# Probably stupid question, but.........



## spalmer114 (Oct 3, 2007)

As the title suggests, this is probably a stupid question, but I figured I would ask. I am in the process of setting up a 75 gallon planted tank with a Rena XP3 for filtration. The tank has been filled and pretty much just running with the substrate and some rock for the past several weeks. I haven't added any plants or fish yet, mostly because I am still not exactly sure what kind of look I am going for. My question is about the filter tubing. My tubing is getting covered with brown spots all over the place, doesn't look like algae, but I'm not sure.

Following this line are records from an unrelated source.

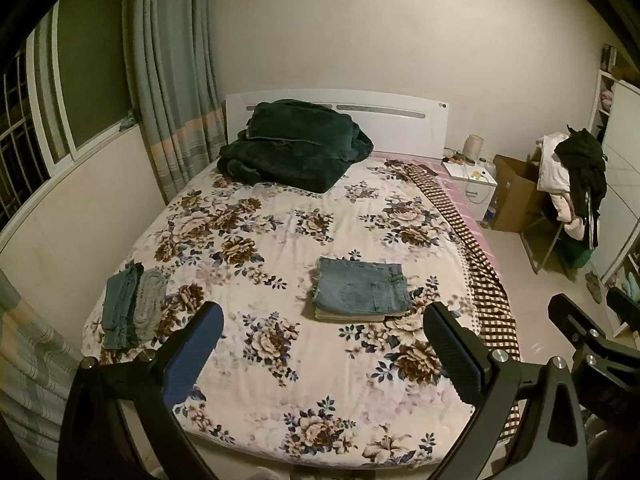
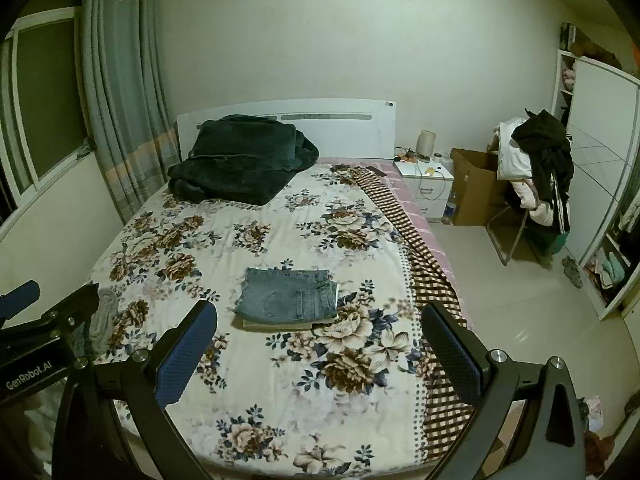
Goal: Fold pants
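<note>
A folded pair of blue jeans [image 1: 362, 290] lies on a folded beige garment on the floral bedspread [image 1: 280, 240]; it also shows in the right wrist view [image 2: 288, 294]. A pile of unfolded pants, blue-green and grey [image 1: 132, 306], lies at the bed's left edge, partly hidden by the left gripper in the right wrist view [image 2: 102, 316]. My left gripper [image 1: 324, 344] is open and empty, held above the near end of the bed. My right gripper [image 2: 320, 344] is open and empty, beside the left one.
A dark green blanket [image 1: 292, 142] is heaped by the white headboard [image 1: 400, 128]. A checked sheet [image 1: 480, 264] hangs off the bed's right side. A nightstand [image 1: 474, 182], cardboard box [image 1: 516, 196] and a chair piled with clothes [image 1: 572, 184] stand at right. Curtains [image 1: 172, 80] hang at left.
</note>
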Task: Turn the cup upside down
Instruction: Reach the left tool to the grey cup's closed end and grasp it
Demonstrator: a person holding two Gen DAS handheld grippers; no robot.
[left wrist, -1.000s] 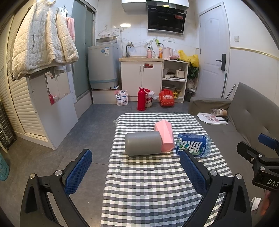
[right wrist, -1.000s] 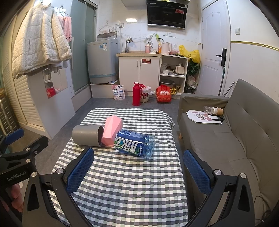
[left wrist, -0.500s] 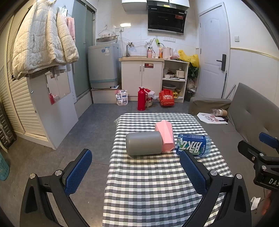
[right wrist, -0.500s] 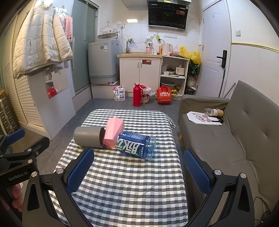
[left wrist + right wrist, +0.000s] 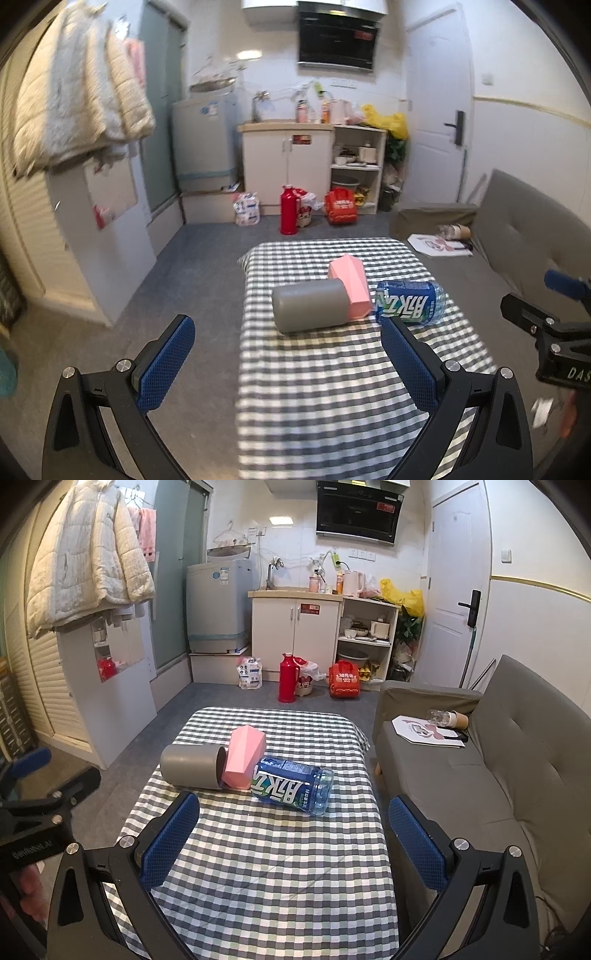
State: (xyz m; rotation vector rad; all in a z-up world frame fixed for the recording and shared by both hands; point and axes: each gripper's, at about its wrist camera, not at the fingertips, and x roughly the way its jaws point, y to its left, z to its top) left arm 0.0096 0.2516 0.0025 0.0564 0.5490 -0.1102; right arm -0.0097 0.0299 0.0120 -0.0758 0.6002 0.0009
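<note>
A grey cup [image 5: 309,309] lies on its side on the checked table [image 5: 332,387], its mouth toward a pink faceted cup [image 5: 351,286] lying against it. Both show in the right wrist view: the grey cup [image 5: 192,766], the pink cup [image 5: 243,757]. My left gripper [image 5: 288,363] is open and empty, short of the grey cup. My right gripper [image 5: 291,843] is open and empty, short of the bottle.
A blue-labelled plastic bottle [image 5: 291,784] lies on its side right of the pink cup. A grey sofa [image 5: 498,775] stands right of the table. A white cabinet [image 5: 107,686] stands to the left. The floor beyond holds a red flask [image 5: 286,677] and bags.
Both grippers have moved a little forward toward the table's objects and the left view has swung slightly right. The cups and bottle have not moved.
</note>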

Should this be happening with no life in the tank? If this is normal, what is the best way to clean the inside of the tubing. It looks pretty nasty and I would like to keep a clean apperance as much as possible. Thanks to all that respond!!!!


----------



## NoSvOrAx (Nov 11, 2006)

Its diatoms, its normal for a new tank.


----------



## spalmer114 (Oct 3, 2007)

Thanks for the response, see I told you it was a stupid question!! Now if I can just decide on my plants and by my CO2 system, I will be good to go.


----------



## gotcheaprice (Sep 4, 2007)

Yep, algae.... Also, start off with as much plants as you can, you'll be taking them out in the future. I suggest hornwort or anacrias. It will help cycle the tank. Later, take them out and replace them slowly.

Oh, also a power head to increase flow. A xp3 on my 55 isn't enough xD


----------



## Zapins (Jul 28, 2004)

Yea thats diatom algae. Otto cats eat it, but they are about the only fish that will.

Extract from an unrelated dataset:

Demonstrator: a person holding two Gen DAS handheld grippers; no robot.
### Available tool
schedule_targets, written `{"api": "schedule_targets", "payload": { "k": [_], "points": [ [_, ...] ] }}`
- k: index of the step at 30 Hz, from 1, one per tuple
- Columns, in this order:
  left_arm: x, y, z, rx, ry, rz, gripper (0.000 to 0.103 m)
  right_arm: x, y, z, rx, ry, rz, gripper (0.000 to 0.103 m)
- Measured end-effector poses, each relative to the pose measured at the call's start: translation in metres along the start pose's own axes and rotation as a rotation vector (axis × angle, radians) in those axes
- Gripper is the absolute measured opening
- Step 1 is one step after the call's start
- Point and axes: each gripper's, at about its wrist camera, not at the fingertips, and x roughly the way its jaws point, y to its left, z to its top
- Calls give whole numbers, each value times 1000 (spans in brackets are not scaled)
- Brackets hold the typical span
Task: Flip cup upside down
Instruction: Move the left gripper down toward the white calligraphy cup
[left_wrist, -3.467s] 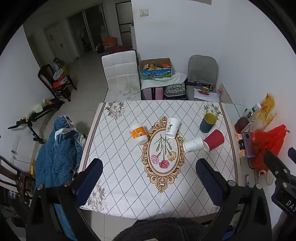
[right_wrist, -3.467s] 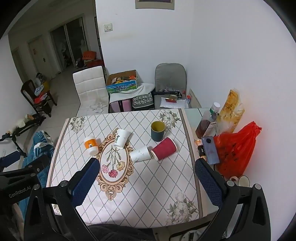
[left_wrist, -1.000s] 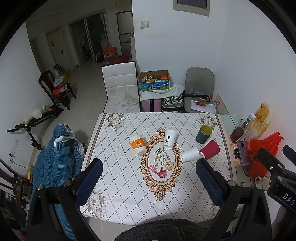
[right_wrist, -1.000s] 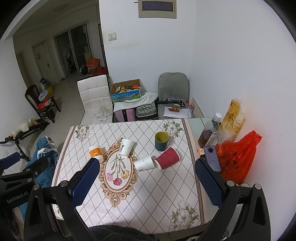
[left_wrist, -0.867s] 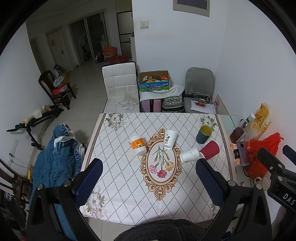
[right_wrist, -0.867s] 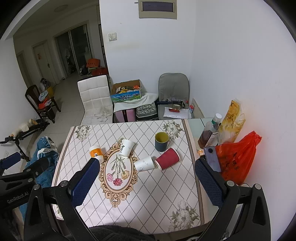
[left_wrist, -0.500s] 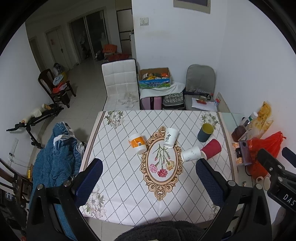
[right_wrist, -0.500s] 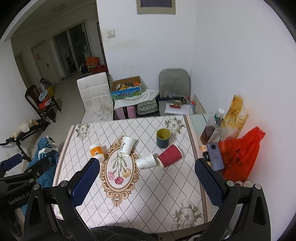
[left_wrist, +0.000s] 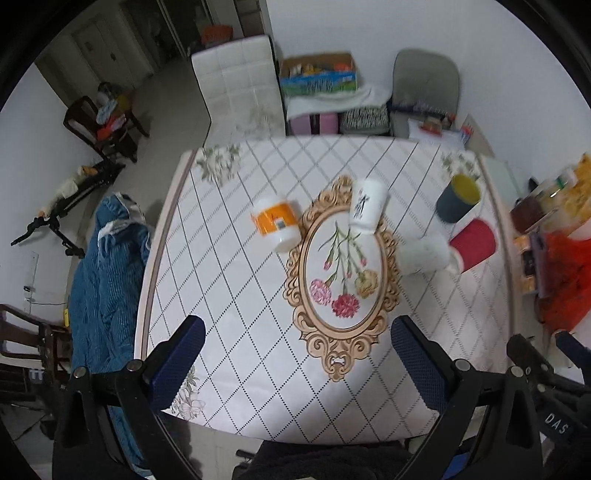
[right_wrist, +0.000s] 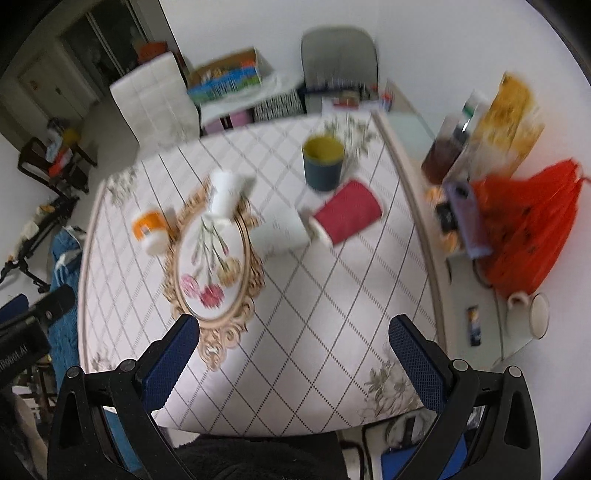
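Note:
Several cups lie or stand on a table with a diamond-patterned cloth (left_wrist: 236, 295) (right_wrist: 332, 317). An orange-and-white cup (left_wrist: 275, 223) (right_wrist: 149, 227) lies on its side at the left. A white cup with black writing (left_wrist: 367, 206) (right_wrist: 225, 195) rests tilted by the oval flower motif. A plain white cup (left_wrist: 424, 253) (right_wrist: 280, 229) and a red cup (left_wrist: 472, 243) (right_wrist: 349, 212) lie on their sides. A dark blue cup with a yellow inside (left_wrist: 458, 197) (right_wrist: 324, 162) stands upright. My left gripper (left_wrist: 295, 350) and right gripper (right_wrist: 295, 350) hover open above the near table edge, both empty.
A red plastic bag (right_wrist: 532, 229), bottles and a snack packet (right_wrist: 509, 110) crowd a side surface right of the table. A white chair (left_wrist: 236, 77), a grey chair (left_wrist: 424, 81) and a box (left_wrist: 317, 74) stand behind. Blue cloth (left_wrist: 107, 266) hangs at the left.
Both grippers have dropped and moved in towards the table, so the cups look larger. The right view tilts and is blurred by motion. The cups have not moved.

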Motion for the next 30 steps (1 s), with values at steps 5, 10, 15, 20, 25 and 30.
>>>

As NoSvOrAx said, normal for new tank.

Also just a random fact, planted tanks don't ever truly cycle since the plants interfere with the cycling of nitrogen by consuming it before it is reduced all the way. 

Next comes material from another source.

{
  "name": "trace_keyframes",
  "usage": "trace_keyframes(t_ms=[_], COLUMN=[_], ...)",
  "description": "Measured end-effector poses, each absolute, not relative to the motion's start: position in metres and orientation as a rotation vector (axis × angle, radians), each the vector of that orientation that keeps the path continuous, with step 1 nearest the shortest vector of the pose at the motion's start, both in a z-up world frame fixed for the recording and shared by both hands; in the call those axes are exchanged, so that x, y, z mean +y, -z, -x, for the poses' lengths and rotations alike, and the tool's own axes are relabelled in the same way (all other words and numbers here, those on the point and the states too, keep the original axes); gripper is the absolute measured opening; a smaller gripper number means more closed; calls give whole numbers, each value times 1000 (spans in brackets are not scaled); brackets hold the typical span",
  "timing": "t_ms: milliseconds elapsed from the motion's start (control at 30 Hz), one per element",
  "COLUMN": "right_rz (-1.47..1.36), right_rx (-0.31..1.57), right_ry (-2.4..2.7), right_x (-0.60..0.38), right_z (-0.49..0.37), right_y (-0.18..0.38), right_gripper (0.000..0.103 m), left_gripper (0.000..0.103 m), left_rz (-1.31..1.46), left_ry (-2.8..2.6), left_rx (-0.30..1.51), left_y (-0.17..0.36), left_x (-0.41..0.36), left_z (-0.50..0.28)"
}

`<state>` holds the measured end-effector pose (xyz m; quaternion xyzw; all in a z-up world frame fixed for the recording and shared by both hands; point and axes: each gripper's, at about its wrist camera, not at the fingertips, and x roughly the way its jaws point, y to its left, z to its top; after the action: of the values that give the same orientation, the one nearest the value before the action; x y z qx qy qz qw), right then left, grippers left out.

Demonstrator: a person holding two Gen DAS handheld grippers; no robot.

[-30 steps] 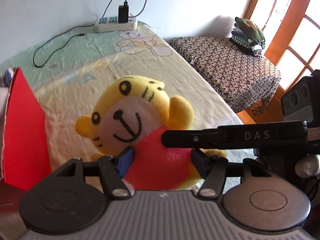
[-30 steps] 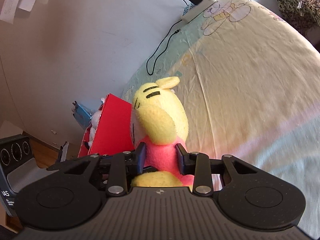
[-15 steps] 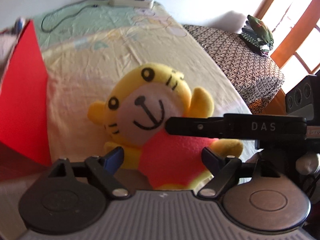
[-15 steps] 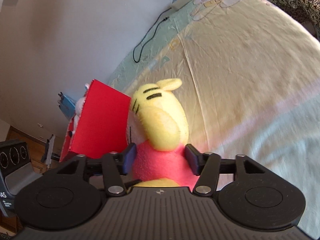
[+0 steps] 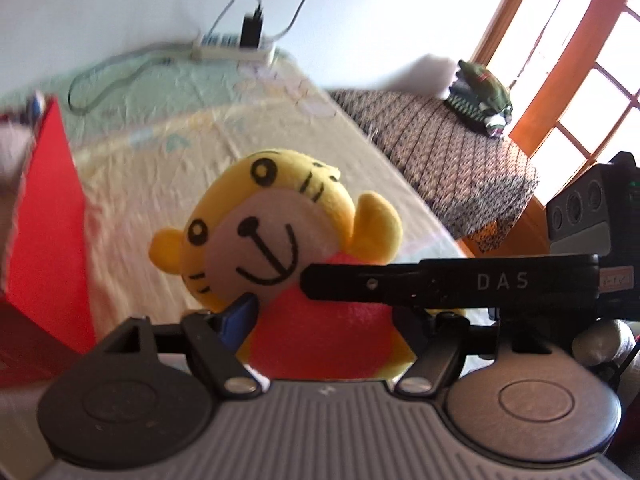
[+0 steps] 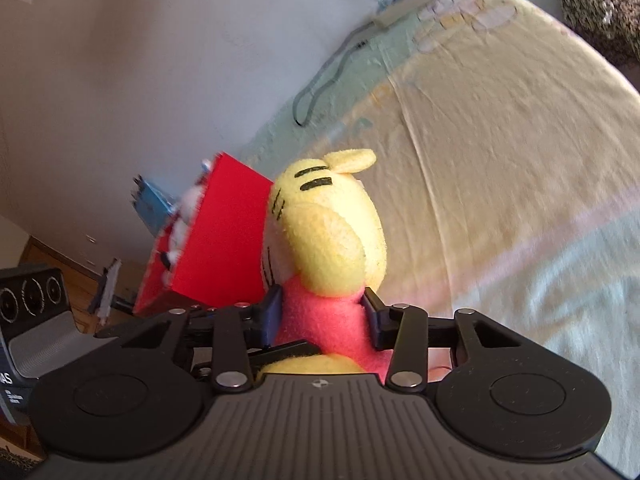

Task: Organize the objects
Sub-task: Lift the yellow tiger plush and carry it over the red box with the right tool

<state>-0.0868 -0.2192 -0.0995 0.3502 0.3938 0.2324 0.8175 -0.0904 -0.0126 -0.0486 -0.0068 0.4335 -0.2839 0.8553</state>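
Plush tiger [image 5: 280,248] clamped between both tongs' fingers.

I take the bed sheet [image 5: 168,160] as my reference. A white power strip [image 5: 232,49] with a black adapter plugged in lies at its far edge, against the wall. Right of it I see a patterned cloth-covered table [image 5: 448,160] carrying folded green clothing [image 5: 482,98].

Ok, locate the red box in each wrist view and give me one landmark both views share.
Left wrist: the red box stands at the far left edge, left of the yellow plush toy.
Right wrist: the red box sits left of centre, just behind the plush's head.
Shared landmark: the white power strip at the bedsheet's far end, by the wall.
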Motion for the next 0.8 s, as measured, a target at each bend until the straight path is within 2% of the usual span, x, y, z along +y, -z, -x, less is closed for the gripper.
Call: trace_keyframes(t_ms=[467, 800], right_rz=[-819, -835], right_rx=[609, 533], right_ry=[-657, -669], right_x=[-184, -107], right_z=[87, 81], right_y=[42, 22], right_gripper=[44, 45], left_gripper=[76, 76], left_rz=[-72, -101], left_ry=[515, 513], left_rx=[615, 550], left_y=[-22, -46], left_x=[32, 117], left_z=[123, 119])
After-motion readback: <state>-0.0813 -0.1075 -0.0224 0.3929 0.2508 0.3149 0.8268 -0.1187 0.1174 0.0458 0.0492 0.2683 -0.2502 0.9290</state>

Powerheads will help like gotcheaprice said since this algae actually can swim. If you wipe it off the glass it will just swim back and reattach. If the current is strong enough they can't reattach to the glass so it will stay clean.


----------



## gotcheaprice (Sep 4, 2007)

Zapins said:


> Yea thats diatom algae. Otto cats eat it, but they are about the only fish that will.
> 
> Powerheads will help like gotcheaprice said since this algae actually can swim. If you wipe it off the glass it will just swim back and reattach. If the current is strong enough they can't reattach to the glass so it will stay clean.




And it's in his tubing, so dunno if he wants to run a oto into there.


----------



## spalmer114 (Oct 3, 2007)

gotcheaprice said:


> And it's in his tubing, so dunno if he wants to run a oto into there.


Yeah, the otto would probably go crazy just swimming up and down the tube!! LOL

Thanks again to everyone who replied. Hopefully I can get off of my rear and finish this tank. It's getting embarassing having a tank with just water and substrate in my livingroom. I plan on ordering some HC and a few other plants soon, I was just waiting to get my CO2 system first.


----------



## AaronT (Apr 26, 2004)

spalmer114 said:


> My tubing is getting covered with brown spots all over the place, doesn't look like algae, but I'm not sure. Should this be happening with no life in the tank?


There is life in the tank trust me.  The algae is always in the water supply along with all sorts of microscopic creatures that will appear over time if they don't have any fish to eat them.

I like using the brushes made for cleaning tubing. Any decent pet shop should have a set. You can also soak them in a warm solution of OxyClean and rinse them well. It should loosen it up a good bit.


----------



## NoSvOrAx (Nov 11, 2006)

Love that clear rena tubing.
Try squeezing the tubing between 2 fingers. Try to pinch off the flow and then let go. Gets most stuff out. You can also buy a hose barb adapter for your sink or water hose and you can do the same thing without putting the algae back in the tank.


----------



## Carlos1583 (Jul 7, 2006)

I hate to hijack this thread but it goes along with the title. I am new to CO2 systems and I just got my CO2 tank and am waiting for the regulator. This may sound dumb, but when you refill CO2 tanks, do you dismantle the regulator from the tank and then reassemble it? Do you take the tank and the regulator together and let the technician do the work? Do they make you swap tanks? Again, sorry for hijacking this thread but I can't figure it out since i've never done it. Thanks


----------



## hoppycalif (Apr 7, 2005)

Carlos1583 said:


> I hate to hijack this thread but it goes along with the title. I am new to CO2 systems and I just got my CO2 tank and am waiting for the regulator. This may sound dumb, but when you refill CO2 tanks, do you dismantle the regulator from the tank and then reassemble it? Do you take the tank and the regulator together and let the technician do the work? Do they make you swap tanks? Again, sorry for hijacking this thread but I can't figure it out since i've never done it. Thanks


You remove the regulator from the tank - just loosen and unscrew the big nut that attaches it to the tank. You have to do it yourself, and you should. If the tank belongs to you and it is not overdue for a pressure check they just refill the tank for you.


----------



## Carlos1583 (Jul 7, 2006)

Thanks for replying...I figured that was the case but wasn't sure since I don't know how difficult it is to remove the regulator each time after tightening it after refills. I do have another question if you don't mind helping me out with: What is the best way to see how many BPS is going into the tank? My setup (everything will be here by next week) includes a Rex regulator with a fabco needle valve, a 5lb tank, and a DIY CO2 reactor (modeled after the reactor from rex grigg website). I also ordered new tubing for the filstar XP2 filter so that I can connect the reactor to the filter. The PVC tubing I have is 24'' long and 2'' in diameter and is white so unfortunately I can't see the bubbles enter the water there. Would a bubble counter be beneficial? If so, would I put it before CO2 enters the reactor or where is the best place? I also want to do a CO2 drop checker but I haven't been able to find the equipment needed for that yet. Sorry to bother everyone with these simple questions but I would like to do this right the first time and avoid any hassles before I start my second semester of vet school.


----------